Friday Secretary Napolitano delivered a speech on cybersecurity to a forum sponsored by The Atlantic and Government Executive. About mid-way through the remarks there was something that sounded new to me:
Now, there are some who say that cybersecurity should be left to the market. The market will take care of it, and there are some who characterize the Internet as a battlefield on which we are fighting a war. So it’s the market or the war. Those are the two analogies that you hear.
Not surprisingly, I take a different position. In my view, cyberspace is fundamentally a civilian space, and government has a role to help protect it, in partnership with responsible partners across the economy and across the globe.So let me just say that again. In my judgment, both the market and the battlefield analogies are the wrong ones for us to use. We should be talking about this as, fundamentally, a civilian space and a civilian benefit that employs partnerships with the private sector and across the globe.
So we’re proud to be a part of that global effort. We believe in the importance of an open Internet, but we cannot have an Internet that is open, but not secure, nor an Internet that is secure but not open. And I think just by saying that, that lays down the challenge that we confront.
So… like a watershed, or a fishery, or deep sea oil deposits, or the radio spectrum, or other “common pool resources” there is a shared public-private responsibility. If that’s the model, Elinor Ostrom would appreciate the emphasis on ”fundamentally a civilian space.”
Dr. Ostrom’s research and that of her myriad disciples — including yours truly — suggests that when the emphasis starts and stays on user management then resilient systems are more likely to emerge.
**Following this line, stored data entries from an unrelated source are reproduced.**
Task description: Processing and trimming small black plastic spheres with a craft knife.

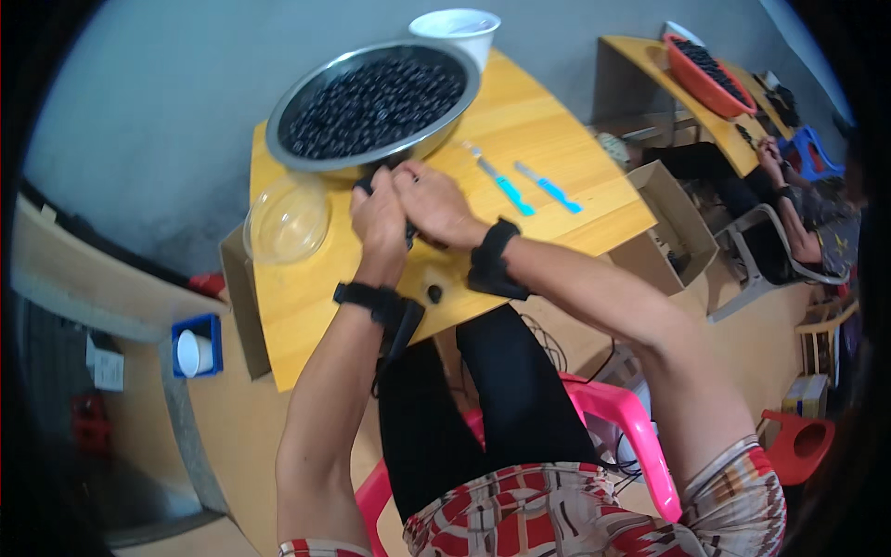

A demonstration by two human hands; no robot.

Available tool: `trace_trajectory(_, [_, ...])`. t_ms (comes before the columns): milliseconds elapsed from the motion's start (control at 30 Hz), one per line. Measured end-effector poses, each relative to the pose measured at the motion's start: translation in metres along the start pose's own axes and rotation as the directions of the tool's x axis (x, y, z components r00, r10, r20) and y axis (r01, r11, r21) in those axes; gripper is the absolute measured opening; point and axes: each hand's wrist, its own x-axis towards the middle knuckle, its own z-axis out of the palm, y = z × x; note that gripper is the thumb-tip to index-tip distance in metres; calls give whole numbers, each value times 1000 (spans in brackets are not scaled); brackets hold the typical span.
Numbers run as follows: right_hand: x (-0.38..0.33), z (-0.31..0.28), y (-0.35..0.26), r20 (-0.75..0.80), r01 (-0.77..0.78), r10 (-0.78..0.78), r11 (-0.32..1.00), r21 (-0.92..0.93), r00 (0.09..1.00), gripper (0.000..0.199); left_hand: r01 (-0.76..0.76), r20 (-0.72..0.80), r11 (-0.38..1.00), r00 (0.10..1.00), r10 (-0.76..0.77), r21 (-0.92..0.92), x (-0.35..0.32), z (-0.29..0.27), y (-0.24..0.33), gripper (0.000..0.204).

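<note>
My left hand (378, 221) and my right hand (432, 202) meet just in front of a metal bowl (280, 160). The fingers of both are closed together; something dark shows between and below them, too covered to name. Heaped in the bowl are small, glossy dark pieces (371, 107). One dark round piece (434, 293) lies near the table's front edge, on a pale spot. To the right of my hands lie two small knives with blue handles (510, 195). A clear plastic bowl (288, 223) stands at the left.
Behind the metal bowl is a white tub (455, 26). Cardboard boxes (666, 218) flank the yellow table (594, 176) below its edges. At the right, another person (807, 218) sits by a second table holding a red basin (701, 79). A blue crate (198, 345) with a white cup is at left.
</note>
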Motion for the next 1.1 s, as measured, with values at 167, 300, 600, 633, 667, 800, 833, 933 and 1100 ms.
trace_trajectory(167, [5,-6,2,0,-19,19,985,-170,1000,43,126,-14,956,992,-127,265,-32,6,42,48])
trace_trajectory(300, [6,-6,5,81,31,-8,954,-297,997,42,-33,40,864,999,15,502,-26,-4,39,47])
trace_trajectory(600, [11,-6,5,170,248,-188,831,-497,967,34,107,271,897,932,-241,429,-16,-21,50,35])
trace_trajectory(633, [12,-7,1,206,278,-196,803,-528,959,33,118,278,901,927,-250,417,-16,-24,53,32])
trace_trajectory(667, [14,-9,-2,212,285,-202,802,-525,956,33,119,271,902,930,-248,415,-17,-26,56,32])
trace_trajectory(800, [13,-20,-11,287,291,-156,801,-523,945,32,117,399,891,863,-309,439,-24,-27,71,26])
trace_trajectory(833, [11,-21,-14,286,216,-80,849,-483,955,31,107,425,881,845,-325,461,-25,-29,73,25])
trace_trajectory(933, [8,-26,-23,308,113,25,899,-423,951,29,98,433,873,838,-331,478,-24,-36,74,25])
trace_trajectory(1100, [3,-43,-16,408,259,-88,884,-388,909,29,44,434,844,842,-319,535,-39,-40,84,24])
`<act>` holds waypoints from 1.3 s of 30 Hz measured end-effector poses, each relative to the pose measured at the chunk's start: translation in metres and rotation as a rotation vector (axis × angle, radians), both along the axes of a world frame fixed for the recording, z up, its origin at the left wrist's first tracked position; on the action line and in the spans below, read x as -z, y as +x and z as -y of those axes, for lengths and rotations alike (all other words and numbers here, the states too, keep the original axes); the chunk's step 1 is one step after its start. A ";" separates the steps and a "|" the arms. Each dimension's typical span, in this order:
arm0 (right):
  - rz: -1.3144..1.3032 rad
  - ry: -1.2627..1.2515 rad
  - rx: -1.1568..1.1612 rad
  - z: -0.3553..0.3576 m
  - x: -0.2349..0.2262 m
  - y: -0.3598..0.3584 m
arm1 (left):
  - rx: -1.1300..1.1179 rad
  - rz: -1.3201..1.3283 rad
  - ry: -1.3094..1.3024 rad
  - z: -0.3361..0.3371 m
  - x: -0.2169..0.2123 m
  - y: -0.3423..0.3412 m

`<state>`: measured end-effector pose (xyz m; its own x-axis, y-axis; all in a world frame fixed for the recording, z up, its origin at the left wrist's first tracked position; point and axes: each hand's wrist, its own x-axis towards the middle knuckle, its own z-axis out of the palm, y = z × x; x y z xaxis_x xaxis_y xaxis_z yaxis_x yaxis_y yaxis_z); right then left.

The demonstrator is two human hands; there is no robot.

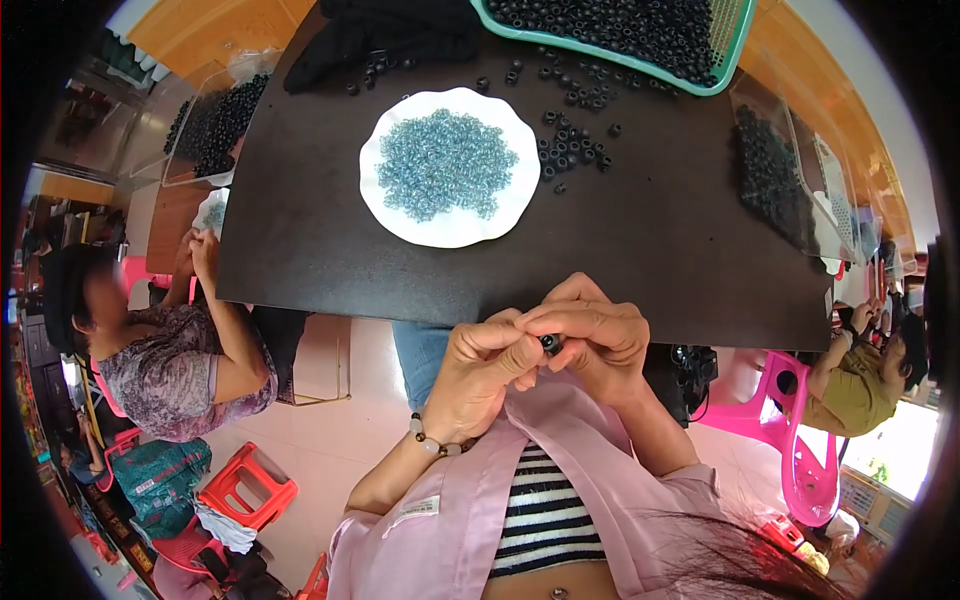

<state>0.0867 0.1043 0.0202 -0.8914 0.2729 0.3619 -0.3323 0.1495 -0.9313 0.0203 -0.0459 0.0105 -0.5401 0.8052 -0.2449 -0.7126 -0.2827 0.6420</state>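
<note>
My left hand [488, 365] and my right hand [598, 338] meet just off the near edge of the dark table. Between their fingertips they pinch a small black bead [549, 343], its hole showing. Fingers cover most of it, so I cannot tell whether something else is held there too. Beyond my hands a white scalloped plate [440, 236] carries a heap of small clear bluish beads [445, 165]. Loose black ring-shaped beads [570, 145] lie scattered right of the plate.
A green-rimmed basket [600, 52] of black beads stands at the far side, beside black cloth [385, 45]. Clear bins of black beads [775, 180] stand right and left. One person [180, 350] works at left, another [860, 375] at right. A pink chair [775, 420] and red stool [250, 487] stand nearby.
</note>
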 end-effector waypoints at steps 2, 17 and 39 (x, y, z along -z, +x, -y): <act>0.003 0.027 0.022 0.001 0.002 0.003 | -0.008 -0.039 -0.016 -0.001 0.000 0.001; 0.111 0.532 0.589 -0.081 -0.051 0.010 | 0.008 0.066 -0.131 -0.017 0.015 -0.009; 0.179 0.790 0.700 -0.174 -0.037 -0.031 | -0.083 0.186 -0.142 -0.019 0.024 -0.021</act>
Effective norms are developed by users — who know and depend on the resources most — and are adopted not just as rules but as fundamental expectations across the system.
When government is a facilitator, trusted source of information, and a last resort of enforcement against norm-breaking users, public-private partnerships usually thrive. Government insisting on taking an aggressive lead is an early symptom of collapse in many a commons.
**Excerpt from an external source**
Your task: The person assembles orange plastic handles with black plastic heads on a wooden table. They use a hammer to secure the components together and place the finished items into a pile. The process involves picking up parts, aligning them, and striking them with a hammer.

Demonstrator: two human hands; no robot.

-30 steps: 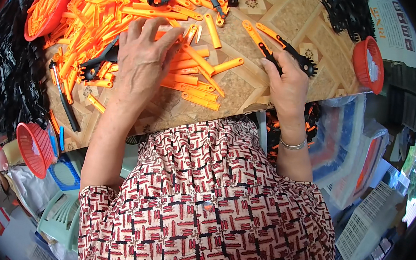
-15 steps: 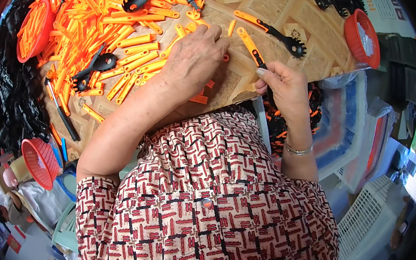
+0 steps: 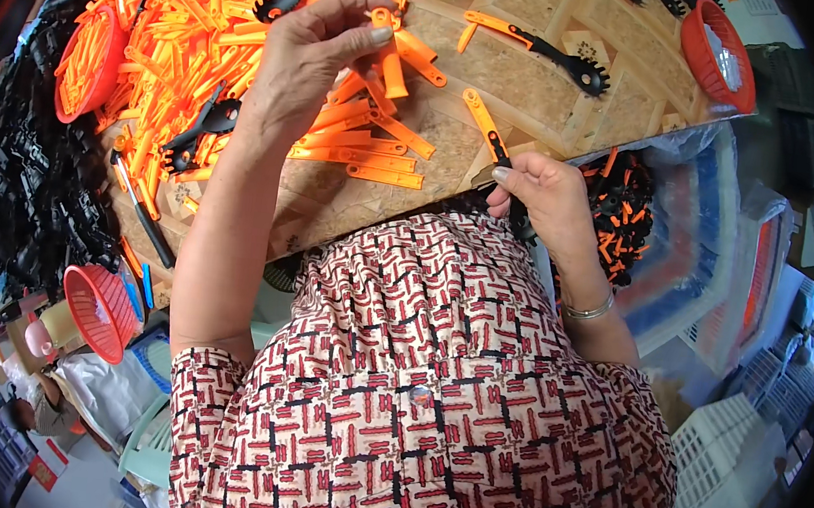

Perhaps I am reading too much between too few lines. The Secretary did not say much. Maybe she was just sending a turf-claiming signal to DOD. There was no footnote pointing us to Elinor Ostrom. Imposing a Nobel Laureate’s meaning on the Secretary’s remarks may be a stretch. But I like the stretch.
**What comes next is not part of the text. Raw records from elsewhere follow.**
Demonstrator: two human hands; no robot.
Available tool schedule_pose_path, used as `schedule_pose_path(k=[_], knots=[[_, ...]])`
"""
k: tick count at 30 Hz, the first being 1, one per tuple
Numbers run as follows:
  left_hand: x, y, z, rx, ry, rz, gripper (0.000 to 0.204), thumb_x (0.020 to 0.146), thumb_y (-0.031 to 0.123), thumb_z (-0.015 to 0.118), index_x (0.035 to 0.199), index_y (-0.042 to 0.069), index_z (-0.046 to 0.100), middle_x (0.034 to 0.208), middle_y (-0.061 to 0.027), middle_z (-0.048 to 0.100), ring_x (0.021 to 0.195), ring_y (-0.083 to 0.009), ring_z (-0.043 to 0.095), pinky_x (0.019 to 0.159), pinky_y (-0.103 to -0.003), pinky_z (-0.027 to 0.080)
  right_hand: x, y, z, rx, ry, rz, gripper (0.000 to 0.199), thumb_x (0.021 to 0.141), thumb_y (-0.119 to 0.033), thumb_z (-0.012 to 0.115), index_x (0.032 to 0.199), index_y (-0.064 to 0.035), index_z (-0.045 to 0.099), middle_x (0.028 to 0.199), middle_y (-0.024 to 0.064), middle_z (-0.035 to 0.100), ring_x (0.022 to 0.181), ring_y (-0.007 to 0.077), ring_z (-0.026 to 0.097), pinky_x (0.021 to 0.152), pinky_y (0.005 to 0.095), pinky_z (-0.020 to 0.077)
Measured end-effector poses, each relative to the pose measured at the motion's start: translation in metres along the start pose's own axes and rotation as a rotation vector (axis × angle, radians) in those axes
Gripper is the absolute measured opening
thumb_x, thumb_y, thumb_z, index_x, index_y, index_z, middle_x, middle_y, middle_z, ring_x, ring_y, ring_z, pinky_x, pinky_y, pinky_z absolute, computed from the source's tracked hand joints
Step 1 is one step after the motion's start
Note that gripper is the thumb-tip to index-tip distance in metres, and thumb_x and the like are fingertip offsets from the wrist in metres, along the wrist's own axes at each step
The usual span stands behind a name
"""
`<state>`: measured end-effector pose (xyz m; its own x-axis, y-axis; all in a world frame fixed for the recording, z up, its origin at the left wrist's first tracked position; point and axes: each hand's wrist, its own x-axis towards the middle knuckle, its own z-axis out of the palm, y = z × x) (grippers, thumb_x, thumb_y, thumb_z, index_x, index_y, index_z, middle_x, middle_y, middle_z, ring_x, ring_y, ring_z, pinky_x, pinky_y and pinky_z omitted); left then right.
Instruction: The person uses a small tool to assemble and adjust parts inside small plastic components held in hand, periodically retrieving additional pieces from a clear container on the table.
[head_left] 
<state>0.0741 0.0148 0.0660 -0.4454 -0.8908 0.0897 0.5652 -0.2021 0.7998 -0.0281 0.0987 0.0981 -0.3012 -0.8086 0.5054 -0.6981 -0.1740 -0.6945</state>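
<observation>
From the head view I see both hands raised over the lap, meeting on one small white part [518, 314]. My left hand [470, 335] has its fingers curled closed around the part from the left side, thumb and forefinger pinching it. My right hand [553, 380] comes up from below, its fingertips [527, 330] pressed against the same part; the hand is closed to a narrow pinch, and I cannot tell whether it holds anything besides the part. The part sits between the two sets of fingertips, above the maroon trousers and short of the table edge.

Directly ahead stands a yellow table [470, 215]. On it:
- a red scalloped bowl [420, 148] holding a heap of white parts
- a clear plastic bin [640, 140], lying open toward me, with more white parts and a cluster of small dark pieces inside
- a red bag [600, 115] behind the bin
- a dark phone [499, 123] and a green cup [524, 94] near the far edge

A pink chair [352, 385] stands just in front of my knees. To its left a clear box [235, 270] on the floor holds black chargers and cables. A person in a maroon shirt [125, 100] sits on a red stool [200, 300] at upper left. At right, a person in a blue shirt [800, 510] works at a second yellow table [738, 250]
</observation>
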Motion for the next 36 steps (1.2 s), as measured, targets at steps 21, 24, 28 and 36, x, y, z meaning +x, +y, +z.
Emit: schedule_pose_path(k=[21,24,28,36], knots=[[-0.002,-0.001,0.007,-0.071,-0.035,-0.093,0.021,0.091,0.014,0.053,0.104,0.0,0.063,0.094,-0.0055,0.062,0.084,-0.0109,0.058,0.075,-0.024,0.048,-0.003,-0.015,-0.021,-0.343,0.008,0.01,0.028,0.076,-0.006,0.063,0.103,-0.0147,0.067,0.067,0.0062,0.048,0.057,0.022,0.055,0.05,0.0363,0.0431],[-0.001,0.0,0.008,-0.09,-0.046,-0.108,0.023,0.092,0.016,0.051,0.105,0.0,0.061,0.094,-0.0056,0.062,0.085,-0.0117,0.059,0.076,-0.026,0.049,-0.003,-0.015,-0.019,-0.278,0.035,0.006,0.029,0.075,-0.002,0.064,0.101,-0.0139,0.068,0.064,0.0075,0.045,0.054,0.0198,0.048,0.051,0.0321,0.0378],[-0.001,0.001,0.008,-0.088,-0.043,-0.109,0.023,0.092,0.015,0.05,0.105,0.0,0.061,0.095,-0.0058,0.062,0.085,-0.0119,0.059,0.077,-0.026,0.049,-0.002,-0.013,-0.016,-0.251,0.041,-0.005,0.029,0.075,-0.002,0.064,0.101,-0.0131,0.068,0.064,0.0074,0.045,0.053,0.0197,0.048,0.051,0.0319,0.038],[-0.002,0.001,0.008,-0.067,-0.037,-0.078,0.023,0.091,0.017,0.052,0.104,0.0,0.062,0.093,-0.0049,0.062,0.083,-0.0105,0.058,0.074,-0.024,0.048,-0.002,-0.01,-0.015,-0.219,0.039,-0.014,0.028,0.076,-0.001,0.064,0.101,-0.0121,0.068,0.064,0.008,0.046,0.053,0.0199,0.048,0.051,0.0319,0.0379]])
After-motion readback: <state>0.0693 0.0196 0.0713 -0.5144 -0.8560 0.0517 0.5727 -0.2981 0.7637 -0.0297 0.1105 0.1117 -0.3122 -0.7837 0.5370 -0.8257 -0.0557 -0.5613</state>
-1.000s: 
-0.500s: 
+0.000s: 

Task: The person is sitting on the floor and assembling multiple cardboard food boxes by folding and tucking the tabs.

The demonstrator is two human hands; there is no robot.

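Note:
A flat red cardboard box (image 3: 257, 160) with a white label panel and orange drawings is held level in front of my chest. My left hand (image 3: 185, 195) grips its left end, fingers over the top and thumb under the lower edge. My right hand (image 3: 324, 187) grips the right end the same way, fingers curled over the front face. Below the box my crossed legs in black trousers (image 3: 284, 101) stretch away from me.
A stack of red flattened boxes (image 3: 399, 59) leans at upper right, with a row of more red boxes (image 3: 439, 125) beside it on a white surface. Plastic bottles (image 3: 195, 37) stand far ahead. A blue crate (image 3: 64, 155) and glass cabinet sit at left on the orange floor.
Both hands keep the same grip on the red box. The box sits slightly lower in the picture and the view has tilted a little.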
Earlier in the speech the Secretary had a paragraph that did not sound new (at least to me), but when read in combination with what is excerpted above takes on new meaning (at least for me):
Finally, I want to stress that cybersecurity isn’t about control. It’s not about government control. It is about partnerships. But partnership needs to have some effectiveness. There needs to be meat on the bone when we say partnership. And there needs to be widespread distributed action toward that goal, so that we view this much more as creating, if I may, layered security involving partnerships, as opposed to top-down or government-down. So we are working more closely than ever to identify the private sector partners who we need, and work with them, and also across the federal family.